Posted by ampontan on Thursday, October 27, 2011

EARLIER this week, a post from Prof. Shimojo Masao described a lawsuit filed by a South Korean citizen in New Jersey to prevent a school for Japanese students (enrollment: 90) from using a history textbook that states the islets of Takeshima are Japanese territory despite the current Korean occupation.

Those familiar with the conduct of affairs in Northeast Asia already know that behavior of this sort — over-dramatized, malicious pettiness made grandiose — is a not-uncommon attribute of the Joseon mindset. Yet another data point surfaced this week when Korean netizens fulminated over a scene in a Japanese television program. The drama was Boku to Sutaa 99 Hi, which translates to something like The 99 Days of Me and the Star. It was broadcast earlier this month on the Fuji Television network. One of the stars of the show is Korean actress Kim Tae-hee, who occasionally appears on Japan TV.

The scene at issue is brief. A child asks about the location of South Korea, and another actor spins a globe, points to the country, and says, “It’s here.” Those people with the time and the interest to give very extremely close scrutiny to fictional television programming noticed that the writing on the Japanese globe identifies the Sea of Japan as the Sea of Japan and the islets of Takeshima as Takeshima. Everyone else on the globe would consider that unremarkable, but the Koreans insist they’re called the East Sea and Dokdo, respectively.

This caused an uproar in the irritable bowels of the South Korean Internet, and the flatulence generated was sufficient to provide content for that country’s mass media. Someone on the net in South Korea claimed to have read a tweet from a Fuji TV staff member saying the network had used a graphic to erase those two place names to avoid giving offense, but that it wasn’t used in the final editing for the initial broadcast. The tweeter supposedly said it would be used in rebroadcasts and DVDs.

Fuji TV, however, denied they will alter the scene for rebroadcast and said their plans were to do nothing in particular. Fuji also reported that a producer looked into the matter and found there was no such tweet from a staff member. That’s only logical; this was a Japanese TV program broadcast in Japan, and it’s not as if many people off the peninsula are concerned about how to avoid offending the global network of Korean nationalist vigilantes. The first rebroadcast was very early in the morning today, and there’s been no word yet on what that showed.

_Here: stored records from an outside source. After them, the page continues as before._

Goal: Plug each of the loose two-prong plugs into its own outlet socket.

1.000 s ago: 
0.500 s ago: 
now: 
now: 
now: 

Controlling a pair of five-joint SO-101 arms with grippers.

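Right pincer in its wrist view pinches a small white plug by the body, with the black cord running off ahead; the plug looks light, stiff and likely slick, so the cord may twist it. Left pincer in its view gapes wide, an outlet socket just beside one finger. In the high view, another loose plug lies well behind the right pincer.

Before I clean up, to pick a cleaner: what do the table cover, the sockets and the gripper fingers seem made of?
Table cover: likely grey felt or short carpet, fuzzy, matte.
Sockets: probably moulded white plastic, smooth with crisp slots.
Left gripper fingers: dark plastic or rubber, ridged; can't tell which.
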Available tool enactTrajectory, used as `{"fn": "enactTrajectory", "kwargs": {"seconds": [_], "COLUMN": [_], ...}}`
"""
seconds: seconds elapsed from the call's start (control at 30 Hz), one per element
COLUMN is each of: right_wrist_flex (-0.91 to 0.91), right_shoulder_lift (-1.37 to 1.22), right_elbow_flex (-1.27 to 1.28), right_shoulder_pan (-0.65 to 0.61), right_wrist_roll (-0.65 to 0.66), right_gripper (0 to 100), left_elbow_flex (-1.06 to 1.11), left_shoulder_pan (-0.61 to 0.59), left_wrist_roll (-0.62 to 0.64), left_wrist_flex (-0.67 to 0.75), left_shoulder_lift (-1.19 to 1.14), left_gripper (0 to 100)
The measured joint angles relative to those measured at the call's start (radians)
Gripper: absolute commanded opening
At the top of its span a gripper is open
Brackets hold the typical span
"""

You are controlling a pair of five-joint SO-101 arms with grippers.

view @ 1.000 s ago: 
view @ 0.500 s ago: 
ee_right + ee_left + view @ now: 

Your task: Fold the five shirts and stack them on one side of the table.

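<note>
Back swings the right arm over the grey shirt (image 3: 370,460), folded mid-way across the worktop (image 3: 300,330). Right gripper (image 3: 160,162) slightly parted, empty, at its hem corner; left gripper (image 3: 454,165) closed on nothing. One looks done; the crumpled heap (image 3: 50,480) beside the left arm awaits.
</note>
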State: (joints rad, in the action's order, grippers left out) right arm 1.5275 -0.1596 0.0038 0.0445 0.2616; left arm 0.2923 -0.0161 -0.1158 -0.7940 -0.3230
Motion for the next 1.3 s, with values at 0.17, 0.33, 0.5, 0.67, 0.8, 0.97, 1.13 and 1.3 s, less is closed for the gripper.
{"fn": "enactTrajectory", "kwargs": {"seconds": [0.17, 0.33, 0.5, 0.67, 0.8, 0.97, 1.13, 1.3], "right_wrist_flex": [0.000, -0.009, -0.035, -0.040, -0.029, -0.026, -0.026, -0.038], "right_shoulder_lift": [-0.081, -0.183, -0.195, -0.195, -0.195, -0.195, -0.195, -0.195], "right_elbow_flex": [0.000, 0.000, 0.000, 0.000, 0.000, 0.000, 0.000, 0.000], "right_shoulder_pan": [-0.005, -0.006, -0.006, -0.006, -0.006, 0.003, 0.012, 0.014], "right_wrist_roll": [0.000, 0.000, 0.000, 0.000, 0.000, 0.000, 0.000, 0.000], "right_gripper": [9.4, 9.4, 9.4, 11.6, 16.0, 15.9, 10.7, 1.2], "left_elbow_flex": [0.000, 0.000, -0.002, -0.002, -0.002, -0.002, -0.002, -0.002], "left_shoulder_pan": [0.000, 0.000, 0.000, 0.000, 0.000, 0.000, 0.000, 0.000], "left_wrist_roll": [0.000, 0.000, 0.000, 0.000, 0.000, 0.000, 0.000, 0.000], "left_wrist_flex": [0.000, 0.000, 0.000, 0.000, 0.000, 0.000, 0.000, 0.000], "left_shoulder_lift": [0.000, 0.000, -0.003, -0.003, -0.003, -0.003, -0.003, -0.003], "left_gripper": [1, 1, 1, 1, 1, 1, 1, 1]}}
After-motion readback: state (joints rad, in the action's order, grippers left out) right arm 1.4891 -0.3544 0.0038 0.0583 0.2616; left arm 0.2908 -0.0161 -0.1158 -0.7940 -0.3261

What did the scene in the drama look like? Here’s a screenshot of how it was presented on a Korean website:

The report on the J-Cast website in Japan doesn’t mention whether or not Kim Tae-hee will be forced to wear the scarlet letter in her homeland for her contribution to this inexcusable affront to the national honor. She might already have some built-in credibility, however, because this isn’t the first time Ms. Kim has been involved in a political incident. In May 2005, the South Korean branch of the Swiss government’s tourism department filmed a video to promote Korean tourism in Switzerland, and she was the spokesman. One month before that, the international website of the Korean Broadcasting System (English-language) put up an apparently bogus page that suggested the Swiss government supported Korea in its territorial disputes. The Swiss denied the assertion. That same month, they confiscated a shipment of t-shirts with similar political messages being brought into the country by an employee of the South Korean branch at the Zurich airport. (See what I mean about over-dramatized, malicious pettiness?) The Swiss government stays clear of international territorial disputes and doesn’t allow proselytizing of that sort in the country. Everyone knows about Swiss neutrality, which is probably what attracted Korean interest to begin with.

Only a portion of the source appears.